The creed, as I see it, says that:
“there is consensus among the scientists that cell phone radiation has no proven health effects and that the effects seem unlikely…”
In my opinion, the claims of scientific consensus are false. They are propagated by some expert committees which ignore the fact that some other expert committees disagree entirely. How should the general public read the information presented in expert reviews prepared by different committees & commissions & initiatives? How trustworthy are science evaluations made by these self-proclaimed expert bodies?
There is no doubt that the members of the science evaluating bodies are there because they are considered experts in their field. However, the procedures of selection of experts are not clear and not public.
What is worse, experts with the same opinion on the subject usually end up in the same evaluating body. This is the ‘kiss of death’ to any fair scientific debate. Since the members of evaluation group have the same opinion, there is no need for in depth debate because nobody is challenging the dominant view, whatever it is in the given expert group.

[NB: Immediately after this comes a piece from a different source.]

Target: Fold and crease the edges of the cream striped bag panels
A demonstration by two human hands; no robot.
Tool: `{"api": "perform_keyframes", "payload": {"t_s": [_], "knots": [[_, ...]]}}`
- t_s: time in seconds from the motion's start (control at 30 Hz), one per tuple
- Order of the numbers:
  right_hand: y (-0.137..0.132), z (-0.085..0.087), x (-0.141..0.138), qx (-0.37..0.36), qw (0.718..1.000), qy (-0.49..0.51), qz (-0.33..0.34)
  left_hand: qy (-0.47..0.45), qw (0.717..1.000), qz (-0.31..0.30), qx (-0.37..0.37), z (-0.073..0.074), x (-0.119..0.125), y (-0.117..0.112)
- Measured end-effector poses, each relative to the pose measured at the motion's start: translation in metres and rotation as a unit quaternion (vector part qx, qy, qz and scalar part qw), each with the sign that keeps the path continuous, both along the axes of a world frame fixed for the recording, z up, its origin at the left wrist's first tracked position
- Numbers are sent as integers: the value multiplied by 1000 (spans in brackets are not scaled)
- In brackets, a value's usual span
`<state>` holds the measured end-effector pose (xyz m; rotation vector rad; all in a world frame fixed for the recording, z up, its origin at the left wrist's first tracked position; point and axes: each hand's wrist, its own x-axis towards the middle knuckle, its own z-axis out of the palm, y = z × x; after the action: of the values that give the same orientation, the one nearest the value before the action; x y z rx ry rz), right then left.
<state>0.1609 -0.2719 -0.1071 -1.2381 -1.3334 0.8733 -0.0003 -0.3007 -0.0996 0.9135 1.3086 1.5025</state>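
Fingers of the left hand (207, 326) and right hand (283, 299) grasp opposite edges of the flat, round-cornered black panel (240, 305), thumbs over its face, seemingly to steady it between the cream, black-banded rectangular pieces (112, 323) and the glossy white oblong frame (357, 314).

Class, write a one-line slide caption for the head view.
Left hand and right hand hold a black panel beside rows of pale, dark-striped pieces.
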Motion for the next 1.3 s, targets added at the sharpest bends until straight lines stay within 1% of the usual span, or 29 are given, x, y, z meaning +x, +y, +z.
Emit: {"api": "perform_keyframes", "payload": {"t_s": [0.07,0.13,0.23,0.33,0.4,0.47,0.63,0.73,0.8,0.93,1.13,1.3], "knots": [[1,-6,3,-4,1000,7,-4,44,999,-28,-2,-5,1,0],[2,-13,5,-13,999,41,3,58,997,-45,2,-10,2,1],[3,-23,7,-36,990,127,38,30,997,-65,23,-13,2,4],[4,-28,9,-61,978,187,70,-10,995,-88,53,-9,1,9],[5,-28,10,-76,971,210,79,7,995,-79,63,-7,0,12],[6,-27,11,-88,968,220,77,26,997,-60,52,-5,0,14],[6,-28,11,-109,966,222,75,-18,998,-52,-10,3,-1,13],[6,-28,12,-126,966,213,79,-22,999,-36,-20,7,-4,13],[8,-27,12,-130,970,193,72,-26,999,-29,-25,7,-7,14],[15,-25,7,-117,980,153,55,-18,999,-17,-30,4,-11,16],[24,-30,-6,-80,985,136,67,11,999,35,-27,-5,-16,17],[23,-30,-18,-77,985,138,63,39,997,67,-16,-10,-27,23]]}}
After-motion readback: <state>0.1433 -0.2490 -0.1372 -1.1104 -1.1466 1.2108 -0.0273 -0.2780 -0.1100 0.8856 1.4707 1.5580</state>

This is not a good development because such preconceived opinions of the evaluation groups have a great impact on the decision-making process by politicians, by the industry, by the scientists at large and finally, for all of us, the final users of the “evaluation product”.
Currently, the most prominent and influential evaluation group is the International Commission on Non-Ionizing Radiation Protection — ICNIRP. The influential position of this group stems from the fact that the first chairman of ICNIRP was appointed the head of the WHO EMF Project, and since then the WHO begun to use scientific evaluations and recommendations made by ICNIRP. This, in turn, brought to this evaluation group, international recognition, prestige and influence — the WHO recommended what ICNIRP recommended.
What is ICNIRP? It is safe to say that it is a self-perpetuating private club where current members of the Main Commission select new members to the Main Commission. This selection process is seen in the composition of ICNIRP that consists of scientists having the same opinion on the matter of EMF and health — the opinion is that there are no proven health effects and that in the future any health effects are unlikely or implausible.
There seems to be consensus within ICNIRP on the health problem, and this ICNIRP consensus is wrongly portrayed by ICNIRP members as consensus of all scientists. It is not.
One of the perpetual complaints about ICNIRP members is that they have links to industry and that they have hidden conflict of interest. Indeed, some ICNIRP members were (are?) sitting on the scientific advisory boards of electric utilities companies or providers of telecommunication services.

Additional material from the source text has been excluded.